I'm not a security person. I'm a programmer who has to maintain secure code. This is what I call a "brittle" practice. Entry points are scattered all over a typical project. Finding and sanitizing all of them is a lot of work to address only a single problem, a lot of careful maintenance and hassle to ensure it remains effective as the code changes, and full of assumptions which render it ineffective.
Instead use practices which are easier to maintain, layered, contextual, and solve a broad swath of problems. Then you don't need expensive, overly-broad filtering.
You can't secure input if you don't know how they will be used.
Let's say you've "secured" your system by stripping out all single quotes from all input across the board. Great, you're safe against one type of SQL injection attack. What if that input is used in a...
- MySQL query which allows double quotes
- Filesystem operation
- Shell command
- Network query
- Method name
- Class name
eval
Each of these have different special characters, escape sequences, quoting rules, and security practices. You can't possibly predict how your input will be used when it comes in. Trying to strip out all special characters is madness and only "solves" one class of attack.
Or what if the user is allowed to enter a page limit. That limit is dutifully used in a parameterized query; no SQL injection, yay! The user enters 9999999999
and now you're open to a DOS attack.
You must apply the appropriate security measures at the point where the potentially insecure operation is performed. This takes into account many factors unique to the operation; sanitizing input characters is just one.
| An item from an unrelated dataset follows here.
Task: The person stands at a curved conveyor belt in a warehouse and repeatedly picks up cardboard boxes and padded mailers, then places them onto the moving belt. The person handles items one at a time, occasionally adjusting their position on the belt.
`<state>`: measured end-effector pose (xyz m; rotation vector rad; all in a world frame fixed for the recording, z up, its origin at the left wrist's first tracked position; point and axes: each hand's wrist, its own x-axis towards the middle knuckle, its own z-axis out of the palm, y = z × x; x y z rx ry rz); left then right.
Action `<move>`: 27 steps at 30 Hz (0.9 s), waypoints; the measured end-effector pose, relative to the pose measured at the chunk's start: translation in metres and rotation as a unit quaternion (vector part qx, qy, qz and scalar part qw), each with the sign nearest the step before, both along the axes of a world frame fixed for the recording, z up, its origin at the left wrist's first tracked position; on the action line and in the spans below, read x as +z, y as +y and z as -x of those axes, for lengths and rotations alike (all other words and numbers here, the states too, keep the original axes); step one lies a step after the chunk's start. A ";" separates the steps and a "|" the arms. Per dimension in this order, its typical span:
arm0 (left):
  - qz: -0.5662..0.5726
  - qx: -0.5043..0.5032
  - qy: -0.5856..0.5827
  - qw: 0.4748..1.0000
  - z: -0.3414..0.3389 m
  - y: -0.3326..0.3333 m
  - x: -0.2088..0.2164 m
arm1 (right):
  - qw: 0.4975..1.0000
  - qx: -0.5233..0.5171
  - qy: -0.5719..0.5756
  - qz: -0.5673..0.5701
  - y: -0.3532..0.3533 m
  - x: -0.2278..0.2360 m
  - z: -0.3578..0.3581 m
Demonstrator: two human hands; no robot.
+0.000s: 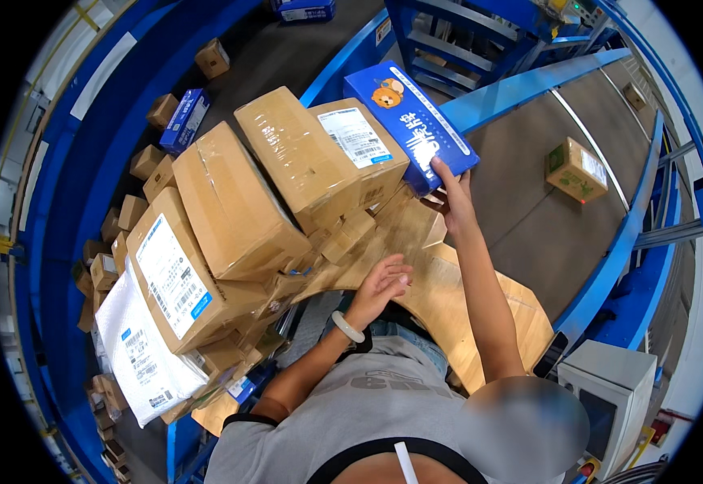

And as long as you're doing that, you might as well also parameterize your queries. Then there's no longer a need to do all the work and damage of blanket stripping quotes.
Filtering all input is hard.
There's many, many, many ways to get and pass around input in a given project:
- form inputs
- urls
- file names
- file contents
- database queries
- network reads
- environment variables
These are typically pretty free form and can use many different libraries. I'm not aware of any static analysis tools which verify all potentially vulnerable input has gone through filtering. Some languages have a taint
system, but they're difficult to use effectively. Even if you filter all inputs, without a static analysis tool unfiltered inputs will leak back in as development goes on. It's a lot of effort for an incomplete, expensive to maintain result which hampers functionality.
In contrast, there's typically only one way to execute SQL in a project. Static and runtime tools exist to automatically detect potential SQL injection. You can even disallow strings altogether and require that all queries be SQL query objects. These good practices are easy to maintain and increasingly baked into tools and SQL libraries.
"Firewalls" lead to lax security.
Similar to how some office networks have very insecure practices because "we have a firewall", there is a risk of the team becoming lazy about securing their code because "the input is safe". The input is most definitely not safe.
Some might say "why not both?" You only have so many hours to work on a project. A low efficiency, high maintenance practice is a time suck. Implementing and maintaining it will take your limited time away from more efficient, easier to maintain practices. In the worst case you'll spend so much time playing whack-a-mole with inputs, and the subsequent problems caused by the too aggressive filtering, that you'll never get time for proper security measures.
In short, input filtering is expensive, leaky, difficult to maintain, cannot solve the problem, and might make it worse.